There’s this business saying, or maybe it’s sports, but whatever it is, the gist is “Showing us is half the battle”, or “showing up is 80% of life”.
That’s pretty inspiring, right? I mean, all you need to do is show up. Just be there.
As a kid I routinely got the “award” for spotless attendance. I was always at school, always in class. Never had a sick day. I had an impeccable record. Not much of an award, really. I mean no one WANTED it and it was kind of like getting a medal for existing. Yeah. I made it to school. My mom drove me.
But if we skip ahead to my Senior year of high school, you’ll find I was rarely in Band, infrequently in Spanish, and the Newspaper class let me write from home. I didn’t win any awards that year. I barely made it to my “necessary” classes before the bell rang. I had random absences throughout the year too. I was barely in school at all. In one class I remember my teacher told me “I gave you the grade you would have gotten if you’d been there.”
The phrase “showing up is 80% of life” is inspiring because it means even if you put in the least amount of effort possible something great can still happen. But I still couldn’t manage to show up to school as a teen. Was the least amount of effort too much effort?
It’s ironic, now that I think about it, how much I flippantly regarded those attendance awards. I can’t believe I thought going to school every day was “no big deal”. I’ve had arthritis every day of my life now for eighteen years. Eighteen years, or the age of a high school graduate who could have had perfect attendance for 13 years of standard US education.

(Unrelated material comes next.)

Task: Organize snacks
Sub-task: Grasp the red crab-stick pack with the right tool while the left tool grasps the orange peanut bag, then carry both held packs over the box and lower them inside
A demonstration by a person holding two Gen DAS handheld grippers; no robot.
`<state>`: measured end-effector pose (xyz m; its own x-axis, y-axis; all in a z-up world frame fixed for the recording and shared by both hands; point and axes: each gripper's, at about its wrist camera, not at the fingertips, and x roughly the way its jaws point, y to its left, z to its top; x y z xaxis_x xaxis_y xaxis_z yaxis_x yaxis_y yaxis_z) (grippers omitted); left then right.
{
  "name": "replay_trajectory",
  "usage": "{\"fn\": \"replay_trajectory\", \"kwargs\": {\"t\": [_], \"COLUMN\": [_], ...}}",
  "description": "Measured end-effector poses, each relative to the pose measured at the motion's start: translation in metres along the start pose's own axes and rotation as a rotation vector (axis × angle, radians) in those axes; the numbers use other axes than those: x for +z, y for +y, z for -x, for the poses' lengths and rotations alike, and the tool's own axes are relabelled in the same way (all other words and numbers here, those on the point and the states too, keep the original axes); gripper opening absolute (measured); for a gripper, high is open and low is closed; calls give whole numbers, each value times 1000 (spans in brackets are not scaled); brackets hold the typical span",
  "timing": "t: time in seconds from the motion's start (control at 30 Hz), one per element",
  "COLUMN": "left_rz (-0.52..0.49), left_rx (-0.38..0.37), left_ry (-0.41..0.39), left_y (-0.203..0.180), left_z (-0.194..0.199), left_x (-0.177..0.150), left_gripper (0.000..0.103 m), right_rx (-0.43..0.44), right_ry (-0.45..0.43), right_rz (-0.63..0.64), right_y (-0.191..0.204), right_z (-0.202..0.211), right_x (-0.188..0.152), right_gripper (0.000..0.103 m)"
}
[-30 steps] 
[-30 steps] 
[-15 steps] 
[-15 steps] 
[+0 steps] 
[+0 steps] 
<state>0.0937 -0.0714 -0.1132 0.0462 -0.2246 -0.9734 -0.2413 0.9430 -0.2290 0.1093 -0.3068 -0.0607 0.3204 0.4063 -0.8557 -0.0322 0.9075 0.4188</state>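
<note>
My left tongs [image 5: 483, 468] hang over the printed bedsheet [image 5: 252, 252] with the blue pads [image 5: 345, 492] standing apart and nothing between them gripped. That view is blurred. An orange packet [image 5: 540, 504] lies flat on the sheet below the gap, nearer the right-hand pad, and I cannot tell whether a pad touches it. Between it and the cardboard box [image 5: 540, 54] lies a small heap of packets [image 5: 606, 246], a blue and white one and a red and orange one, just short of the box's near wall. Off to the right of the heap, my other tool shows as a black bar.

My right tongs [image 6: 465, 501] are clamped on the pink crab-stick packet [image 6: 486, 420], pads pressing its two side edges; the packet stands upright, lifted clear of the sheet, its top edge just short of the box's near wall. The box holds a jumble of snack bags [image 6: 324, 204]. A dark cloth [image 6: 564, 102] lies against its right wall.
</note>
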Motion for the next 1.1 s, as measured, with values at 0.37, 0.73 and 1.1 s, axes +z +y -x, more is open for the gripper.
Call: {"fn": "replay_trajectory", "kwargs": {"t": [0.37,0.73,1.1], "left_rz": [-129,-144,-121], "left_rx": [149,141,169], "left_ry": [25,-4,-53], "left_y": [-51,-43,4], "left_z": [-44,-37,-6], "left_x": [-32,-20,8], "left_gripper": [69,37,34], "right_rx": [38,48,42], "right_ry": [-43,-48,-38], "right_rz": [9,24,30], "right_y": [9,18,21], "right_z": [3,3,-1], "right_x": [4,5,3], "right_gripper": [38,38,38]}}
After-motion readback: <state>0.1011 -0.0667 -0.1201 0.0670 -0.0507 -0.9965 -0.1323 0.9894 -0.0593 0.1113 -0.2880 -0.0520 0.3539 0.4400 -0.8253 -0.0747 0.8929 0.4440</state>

13 is also my age when I was diagnosed with arthritis and when my perfection started to plummet. As someone with a high school graduate level of experience with debilitating illness, let me assure you of something: showing up is not easy.
Showing up is the hardest damn thing I have to do in a day. In any day. Showing up to work, showing up for friends, showing up for responsibilities…being anywhere is hard.
Almost everything I know about life is that the cards are stacked against your ability to show up. The weather can affect your ability to show up. Mechanical failures of any kind — from car accidents to power outages to malfunctioning alarms, an event in someone else’s life — a total stranger — can affect your ability to show up. All of those are externals, of course. And then there are the internals: you’re too tired, too stressed, too sick, too….something.
My birthday was yesterday. Now, half of all adults think it’s not worth mentioning. It’s just another day on the calendar, let’s not make a fuss, or they’d even rather everyone just forgot it entirely. The other half want to celebrate in some capacity. Perhaps a dinner out, a cupcake, a present they got for themselves, a card from a loved one, something to recognize the incredible accomplishment of another year on this earth.
A birthday is a milestone, a victory to be acknowledged. Another year of earth attendance.
I may not be able to show up to all the activities in life the way people think I should, but I’m 31 now, and I’m pretty thrilled about that. Just that. I’ve never understood (yet) the compulsion to lie about age. Aging is miraculous to me. There are so many obstacles to getting old.
Shoot, with my diet, miraculous doesn’t even begin to cover it.
If you ask me, showing up is 100% of life.